Furthermore, the diameters of the first FRP ribs and the second FRP ribs are both 3mm-5mm, and the lengths of the first FRP ribs and the second FRP ribs embedded in the first UHPC precast slabs and the second UHPC precast slabs are 18-22 times of the diameters of the first FRP ribs and the second FRP ribs. Like this, the intensity of FRP muscle itself can be guaranteed to the diameter size of FRP muscle on the one hand, is carrying out the gomphosis fixed back, guarantees holistic concatenation intensity, and on the other hand the length of FRP muscle is enough long, can guarantee that the one end of embedding UHPC prefabricated plate has sufficient firm power to support holistic tensile, the anti ability of rolling over of permanent template after the gomphosis.

Further, the first FRP rib and the second FRP rib are made of any one or more of carbon fiber, glass fiber, aramid fiber ribbon or plastic fiber. It should be noted that materials such as carbon fiber, glass fiber, aramid fiber ribbon or plastic fiber have excellent properties such as light weight, high strength, corrosion resistance, fatigue resistance, low creep deformation, and generally, after being impregnated with resin, the FRP bar is cured and molded by pultrusion process, and may be ribbed or not, and the purpose of the present invention is not affected by any FRP bar.

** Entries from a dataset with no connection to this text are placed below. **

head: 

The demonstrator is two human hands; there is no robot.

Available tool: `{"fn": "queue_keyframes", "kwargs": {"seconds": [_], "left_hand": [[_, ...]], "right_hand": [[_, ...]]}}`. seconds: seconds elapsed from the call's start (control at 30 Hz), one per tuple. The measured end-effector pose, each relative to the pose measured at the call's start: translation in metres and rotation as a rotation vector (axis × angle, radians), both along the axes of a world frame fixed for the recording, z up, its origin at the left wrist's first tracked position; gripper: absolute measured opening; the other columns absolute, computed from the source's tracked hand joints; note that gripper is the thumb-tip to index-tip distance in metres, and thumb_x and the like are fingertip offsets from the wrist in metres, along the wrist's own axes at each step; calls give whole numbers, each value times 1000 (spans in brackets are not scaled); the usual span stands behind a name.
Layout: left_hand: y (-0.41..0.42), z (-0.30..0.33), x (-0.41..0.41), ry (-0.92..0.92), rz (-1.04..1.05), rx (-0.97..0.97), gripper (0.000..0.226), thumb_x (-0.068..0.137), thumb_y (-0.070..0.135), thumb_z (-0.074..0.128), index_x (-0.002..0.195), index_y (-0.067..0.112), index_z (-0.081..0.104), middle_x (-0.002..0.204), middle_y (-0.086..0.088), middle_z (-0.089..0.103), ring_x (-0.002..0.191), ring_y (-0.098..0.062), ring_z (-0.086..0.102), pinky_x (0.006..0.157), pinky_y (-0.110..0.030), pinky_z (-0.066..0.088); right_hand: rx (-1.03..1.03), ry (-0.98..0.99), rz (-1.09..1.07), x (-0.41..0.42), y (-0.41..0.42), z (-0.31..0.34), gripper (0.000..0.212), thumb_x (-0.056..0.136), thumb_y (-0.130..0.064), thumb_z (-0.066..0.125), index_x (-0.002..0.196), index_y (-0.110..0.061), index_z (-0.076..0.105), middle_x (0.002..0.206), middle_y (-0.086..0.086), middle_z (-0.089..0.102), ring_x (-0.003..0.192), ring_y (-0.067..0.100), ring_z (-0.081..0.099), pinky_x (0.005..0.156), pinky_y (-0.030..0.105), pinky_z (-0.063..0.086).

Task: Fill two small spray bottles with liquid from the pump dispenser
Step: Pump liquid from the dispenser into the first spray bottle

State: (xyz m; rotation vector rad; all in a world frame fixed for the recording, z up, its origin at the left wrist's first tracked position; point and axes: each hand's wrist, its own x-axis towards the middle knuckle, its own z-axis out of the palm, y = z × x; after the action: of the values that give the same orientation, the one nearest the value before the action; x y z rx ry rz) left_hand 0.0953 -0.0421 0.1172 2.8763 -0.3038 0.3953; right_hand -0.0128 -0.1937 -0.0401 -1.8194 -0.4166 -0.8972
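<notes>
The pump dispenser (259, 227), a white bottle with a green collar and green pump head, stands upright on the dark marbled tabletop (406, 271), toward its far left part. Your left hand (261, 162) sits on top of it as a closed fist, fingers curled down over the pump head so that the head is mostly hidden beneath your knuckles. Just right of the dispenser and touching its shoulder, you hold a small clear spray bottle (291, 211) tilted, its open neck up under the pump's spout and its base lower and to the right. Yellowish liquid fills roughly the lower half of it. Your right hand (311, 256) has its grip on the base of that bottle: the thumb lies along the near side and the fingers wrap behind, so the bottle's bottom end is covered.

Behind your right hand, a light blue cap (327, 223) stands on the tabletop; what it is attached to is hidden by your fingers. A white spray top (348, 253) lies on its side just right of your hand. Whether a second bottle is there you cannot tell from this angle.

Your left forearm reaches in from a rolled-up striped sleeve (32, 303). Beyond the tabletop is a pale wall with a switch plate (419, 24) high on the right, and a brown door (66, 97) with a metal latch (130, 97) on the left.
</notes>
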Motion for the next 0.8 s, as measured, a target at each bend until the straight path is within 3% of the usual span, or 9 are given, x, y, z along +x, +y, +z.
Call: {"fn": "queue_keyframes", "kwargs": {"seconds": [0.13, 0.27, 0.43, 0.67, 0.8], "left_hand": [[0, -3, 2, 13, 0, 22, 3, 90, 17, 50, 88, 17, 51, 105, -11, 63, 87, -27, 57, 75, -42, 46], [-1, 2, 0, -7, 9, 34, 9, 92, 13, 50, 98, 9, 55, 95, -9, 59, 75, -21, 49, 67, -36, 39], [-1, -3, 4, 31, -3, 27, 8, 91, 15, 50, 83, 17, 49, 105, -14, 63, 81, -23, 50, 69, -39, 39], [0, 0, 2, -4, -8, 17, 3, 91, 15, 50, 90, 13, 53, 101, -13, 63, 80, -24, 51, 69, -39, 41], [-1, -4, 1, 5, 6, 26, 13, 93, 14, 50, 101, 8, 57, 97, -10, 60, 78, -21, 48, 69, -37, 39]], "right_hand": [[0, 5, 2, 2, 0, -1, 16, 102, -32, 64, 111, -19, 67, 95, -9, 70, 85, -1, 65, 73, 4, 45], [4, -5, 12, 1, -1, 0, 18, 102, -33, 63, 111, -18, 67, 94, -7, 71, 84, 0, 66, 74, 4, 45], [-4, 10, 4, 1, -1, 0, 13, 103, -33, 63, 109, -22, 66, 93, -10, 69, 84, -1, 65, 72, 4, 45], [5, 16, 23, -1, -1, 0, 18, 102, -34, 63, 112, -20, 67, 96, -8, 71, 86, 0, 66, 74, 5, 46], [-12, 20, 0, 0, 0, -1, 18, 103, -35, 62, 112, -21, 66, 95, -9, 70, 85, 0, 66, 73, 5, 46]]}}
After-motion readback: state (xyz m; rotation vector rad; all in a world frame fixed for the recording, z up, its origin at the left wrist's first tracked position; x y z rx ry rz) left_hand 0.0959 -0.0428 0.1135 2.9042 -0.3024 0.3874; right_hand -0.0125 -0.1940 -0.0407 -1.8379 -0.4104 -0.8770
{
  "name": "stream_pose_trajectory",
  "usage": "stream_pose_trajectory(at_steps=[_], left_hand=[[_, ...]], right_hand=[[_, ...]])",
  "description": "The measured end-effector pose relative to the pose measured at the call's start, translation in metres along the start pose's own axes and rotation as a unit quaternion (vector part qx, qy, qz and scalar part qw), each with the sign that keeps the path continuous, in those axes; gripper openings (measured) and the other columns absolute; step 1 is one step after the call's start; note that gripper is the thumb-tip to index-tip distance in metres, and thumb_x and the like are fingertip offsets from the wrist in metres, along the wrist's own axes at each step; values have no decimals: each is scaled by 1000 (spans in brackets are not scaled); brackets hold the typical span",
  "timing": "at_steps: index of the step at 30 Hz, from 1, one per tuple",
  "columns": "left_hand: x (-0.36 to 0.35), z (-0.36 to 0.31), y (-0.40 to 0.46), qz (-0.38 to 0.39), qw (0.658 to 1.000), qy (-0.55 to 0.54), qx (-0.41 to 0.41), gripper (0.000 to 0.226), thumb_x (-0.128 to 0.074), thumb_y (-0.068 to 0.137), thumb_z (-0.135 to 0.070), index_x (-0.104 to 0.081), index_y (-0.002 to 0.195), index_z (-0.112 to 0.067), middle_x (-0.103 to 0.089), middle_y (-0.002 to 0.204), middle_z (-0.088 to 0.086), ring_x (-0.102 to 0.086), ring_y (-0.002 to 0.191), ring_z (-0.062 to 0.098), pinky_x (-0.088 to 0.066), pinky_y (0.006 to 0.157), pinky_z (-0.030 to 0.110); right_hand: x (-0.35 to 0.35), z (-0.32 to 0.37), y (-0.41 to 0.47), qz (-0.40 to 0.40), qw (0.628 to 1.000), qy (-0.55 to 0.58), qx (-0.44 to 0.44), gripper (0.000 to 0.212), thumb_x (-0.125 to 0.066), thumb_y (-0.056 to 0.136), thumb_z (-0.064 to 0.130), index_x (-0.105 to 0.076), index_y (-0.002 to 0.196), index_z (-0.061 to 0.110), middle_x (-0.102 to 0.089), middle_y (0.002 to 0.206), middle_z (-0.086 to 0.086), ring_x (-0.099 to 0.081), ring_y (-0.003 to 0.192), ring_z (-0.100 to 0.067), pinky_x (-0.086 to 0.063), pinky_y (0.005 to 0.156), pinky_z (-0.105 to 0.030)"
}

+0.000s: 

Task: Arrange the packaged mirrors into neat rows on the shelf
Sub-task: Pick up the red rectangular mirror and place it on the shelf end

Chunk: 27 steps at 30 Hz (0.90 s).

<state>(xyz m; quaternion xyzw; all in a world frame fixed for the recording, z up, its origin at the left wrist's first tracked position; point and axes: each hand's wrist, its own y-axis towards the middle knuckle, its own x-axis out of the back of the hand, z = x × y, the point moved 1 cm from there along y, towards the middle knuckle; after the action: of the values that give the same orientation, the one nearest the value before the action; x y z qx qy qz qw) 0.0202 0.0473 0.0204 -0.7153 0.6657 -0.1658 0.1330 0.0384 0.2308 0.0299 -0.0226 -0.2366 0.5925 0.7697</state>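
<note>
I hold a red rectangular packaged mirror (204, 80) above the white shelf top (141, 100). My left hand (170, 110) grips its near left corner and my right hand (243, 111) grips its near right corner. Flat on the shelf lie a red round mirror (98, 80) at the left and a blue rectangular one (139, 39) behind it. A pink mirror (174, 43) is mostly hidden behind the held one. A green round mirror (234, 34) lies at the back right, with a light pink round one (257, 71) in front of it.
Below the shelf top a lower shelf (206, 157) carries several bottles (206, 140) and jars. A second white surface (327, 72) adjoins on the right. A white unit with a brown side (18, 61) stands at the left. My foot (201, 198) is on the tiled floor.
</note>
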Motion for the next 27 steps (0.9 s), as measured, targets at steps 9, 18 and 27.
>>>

A preparation method of an FRP-UHPC permanent template specifically comprises the following steps:

s1: template splicing: embedding a first FRP rib on a first UHPC precast slab and a second FRP rib on a second UHPC precast slab into a second grouting sleeve on the second UHPC precast slab and a first grouting sleeve on the first UHPC precast slab respectively and simultaneously embedding a groove of the first UHPC precast slab and a bump of the second UHPC precast slab correspondingly to finish the splicing of the first UHPC precast slab and the second UHPC precast slab;

s2: fixing the template: pouring a binder into the first grouting hole and the second grouting hole to enable the binder to fill the gap between the first grouting sleeve and the second FRP rib and the gap between the second grouting sleeve and the first FRP rib, and after the binder is dried, fixing the first UHPC precast slab and the second UHPC precast slab;

s3: reinforcing the template: and after the bonding agent is coated on the reinforced sheet, the reinforced sheet is stuck on the outer surface of the joint of the first UHPC prefabricated plate and the second UHPC prefabricated plate after being embedded, and after the bonding agent is dried, the first UHPC prefabricated plate and the second UHPC prefabricated plate are reinforced.

Compared with the prior art, the invention has the beneficial effects that:

(1) according to the invention, the first UHPC prefabricated plate and the second UHPC prefabricated plate are combined and fixed into the UHPC and FRP rib combined template component by filling the adhesive into the grouting holes through the FRP ribs and the grouting sleeves which can be mutually embedded, the template has high integral connection strength, good weather resistance, tensile property and bending resistance, can be suitable for more special engineering occasions such as ocean engineering or other corrosive environments, and has wider applicability and good application prospect.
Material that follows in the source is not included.